TASK TO COMPLETE:
Nothing except the pictures should be left out when you reproduce the listing exactly.

DATA EXCERPT:
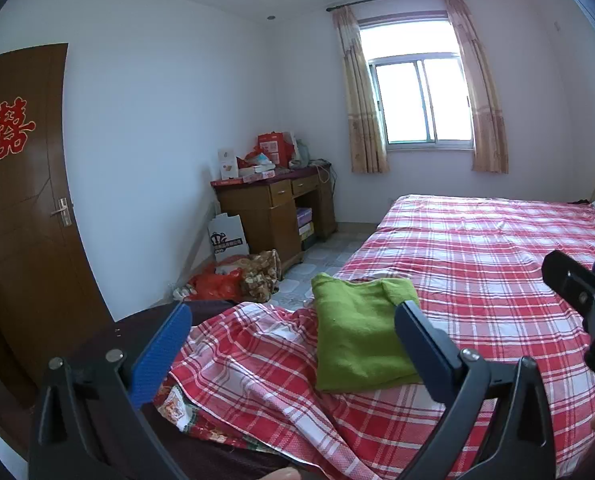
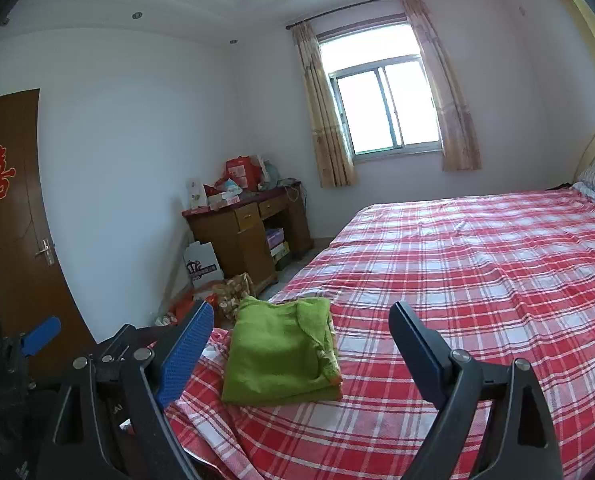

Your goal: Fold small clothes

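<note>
Both grippers hang spread wide over the near corner of the bed, nothing between their fingers. Seen from its own camera, the left gripper (image 1: 293,344) has its blue-padded finger at the left, past the bed's edge, and its dark finger at the right, in front of the near right part of a folded green garment (image 1: 357,332); whether that finger touches the cloth cannot be told. At the right edge of the same view shows part of the right gripper (image 1: 585,300), above the bedcover. From its own camera the right gripper (image 2: 301,344) frames the green garment (image 2: 277,352) between its two fingers, which stand apart from it on either side.

The garment lies folded into a neat rectangle near the near left corner of the bed, on the red and white checked bedcover (image 2: 477,280). An edge of patterned lining peeks out along its right side in the right wrist view. The cover is rumpled at that corner and smooth farther off.

Beyond the bed, against the far wall, stands a wooden desk (image 1: 273,208) piled with boxes, with bags (image 1: 233,280) on the floor beside it. A curtained window (image 1: 417,100) is on the far wall, and a brown door (image 1: 21,200) with a red paper decoration is at the left
</note>
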`<state>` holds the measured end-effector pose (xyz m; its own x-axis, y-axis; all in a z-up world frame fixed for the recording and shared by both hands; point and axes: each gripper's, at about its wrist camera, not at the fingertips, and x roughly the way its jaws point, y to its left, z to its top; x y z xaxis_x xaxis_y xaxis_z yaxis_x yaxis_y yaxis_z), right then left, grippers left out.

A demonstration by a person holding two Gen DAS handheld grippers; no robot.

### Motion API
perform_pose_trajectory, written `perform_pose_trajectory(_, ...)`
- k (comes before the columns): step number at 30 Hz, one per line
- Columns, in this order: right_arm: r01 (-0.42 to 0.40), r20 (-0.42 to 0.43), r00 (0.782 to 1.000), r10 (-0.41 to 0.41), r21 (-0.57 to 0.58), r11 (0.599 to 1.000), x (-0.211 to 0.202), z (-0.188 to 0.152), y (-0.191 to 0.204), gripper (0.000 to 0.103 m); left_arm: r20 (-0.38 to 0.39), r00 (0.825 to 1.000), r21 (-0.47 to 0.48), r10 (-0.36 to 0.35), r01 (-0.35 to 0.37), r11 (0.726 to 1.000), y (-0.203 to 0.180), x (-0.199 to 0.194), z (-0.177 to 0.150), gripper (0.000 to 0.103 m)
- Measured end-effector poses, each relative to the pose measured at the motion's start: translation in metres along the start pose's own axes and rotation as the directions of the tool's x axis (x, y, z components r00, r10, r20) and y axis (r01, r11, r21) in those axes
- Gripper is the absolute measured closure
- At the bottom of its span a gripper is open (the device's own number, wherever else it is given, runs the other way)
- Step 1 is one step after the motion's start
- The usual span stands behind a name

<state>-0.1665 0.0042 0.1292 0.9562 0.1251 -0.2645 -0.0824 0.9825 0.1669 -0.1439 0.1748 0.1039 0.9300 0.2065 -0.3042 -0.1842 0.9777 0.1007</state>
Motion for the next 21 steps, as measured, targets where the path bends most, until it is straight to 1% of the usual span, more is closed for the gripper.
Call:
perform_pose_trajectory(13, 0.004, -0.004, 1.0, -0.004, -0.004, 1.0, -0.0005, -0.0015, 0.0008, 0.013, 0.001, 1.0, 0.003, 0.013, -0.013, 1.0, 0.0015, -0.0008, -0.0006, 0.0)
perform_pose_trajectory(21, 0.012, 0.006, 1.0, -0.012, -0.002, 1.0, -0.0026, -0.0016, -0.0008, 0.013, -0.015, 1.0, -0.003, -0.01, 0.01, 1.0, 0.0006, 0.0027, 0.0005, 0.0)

ANSWER BOX:
Your goal: Fold small clothes

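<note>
Both grippers hang spread wide over the near corner of the bed, nothing between their fingers. Seen from its own camera, the left gripper (image 1: 293,344) has its blue-padded finger at the left, past the bed's edge, and its dark finger at the right, in front of the near right part of a folded green garment (image 1: 357,332); whether that finger touches the cloth cannot be told. At the right edge of the same view shows part of the right gripper (image 1: 585,300), above the bedcover. From its own camera the right gripper (image 2: 301,344) frames the green garment (image 2: 277,352) between its two fingers, which stand apart from it on either side.

The garment lies folded into a neat rectangle near the near left corner of the bed, on the red and white checked bedcover (image 2: 477,280). An edge of patterned lining peeks out along its right side in the right wrist view. The cover is rumpled at that corner and smooth farther off.

Beyond the bed, against the far wall, stands a wooden desk (image 1: 273,208) piled with boxes, with bags (image 1: 233,280) on the floor beside it. A curtained window (image 1: 417,100) is on the far wall, and a brown door (image 1: 21,200) with a red paper decoration is at the left
</note>
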`<state>` holds the measured end-effector pose (xyz m; its own x-axis, y-axis; all in a z-up world frame fixed for the recording and shared by both hands; point and axes: each gripper's, at about its wrist camera, not at the fingertips, and x roughly the way its jaws point, y to its left, z to its top; x y z xaxis_x xaxis_y xaxis_z yaxis_x yaxis_y yaxis_z), right then left, grippers left out.

A demonstration by a person holding two Gen DAS handheld grippers; no robot.

### Motion API
perform_pose_trajectory, written `perform_pose_trajectory(_, ...)`
- k (comes before the columns): step number at 30 Hz, one per line
- Columns, in this order: right_arm: r01 (-0.42 to 0.40), r20 (-0.42 to 0.43), r00 (0.782 to 1.000), r10 (-0.41 to 0.41), r21 (-0.57 to 0.58), r11 (0.599 to 1.000), x (-0.211 to 0.202), z (-0.188 to 0.152), y (-0.191 to 0.204), gripper (0.000 to 0.103 m); left_arm: r20 (-0.38 to 0.39), r00 (0.825 to 1.000), r21 (-0.47 to 0.48), r10 (-0.36 to 0.35), r01 (-0.35 to 0.37), r11 (0.726 to 1.000), y (-0.203 to 0.180), x (-0.199 to 0.194), z (-0.177 to 0.150), gripper (0.000 to 0.103 m)
- Measured end-effector poses, each relative to the pose measured at the motion's start: translation in metres along the start pose's own axes and rotation as the directions of the tool's x axis (x, y, z components r00, r10, r20) and y axis (r01, r11, r21) in those axes
- Gripper is the absolute measured closure
- At the bottom of its span a gripper is open (the device's own number, wherever else it is given, runs the other way)
- Step 1 is one step after the motion's start
- The usual span stands behind a name

<state>-0.1665 0.0042 0.1292 0.9562 0.1251 -0.2645 -0.0824 0.9825 0.1669 -0.1439 0.1748 0.1039 0.9300 0.2065 -0.3042 -0.1842 0.9777 0.1007</state>
Motion for the next 21 steps, as measured, targets where the path bends most, until it is straight to 1% of the usual span, more is closed for the gripper.
Call:
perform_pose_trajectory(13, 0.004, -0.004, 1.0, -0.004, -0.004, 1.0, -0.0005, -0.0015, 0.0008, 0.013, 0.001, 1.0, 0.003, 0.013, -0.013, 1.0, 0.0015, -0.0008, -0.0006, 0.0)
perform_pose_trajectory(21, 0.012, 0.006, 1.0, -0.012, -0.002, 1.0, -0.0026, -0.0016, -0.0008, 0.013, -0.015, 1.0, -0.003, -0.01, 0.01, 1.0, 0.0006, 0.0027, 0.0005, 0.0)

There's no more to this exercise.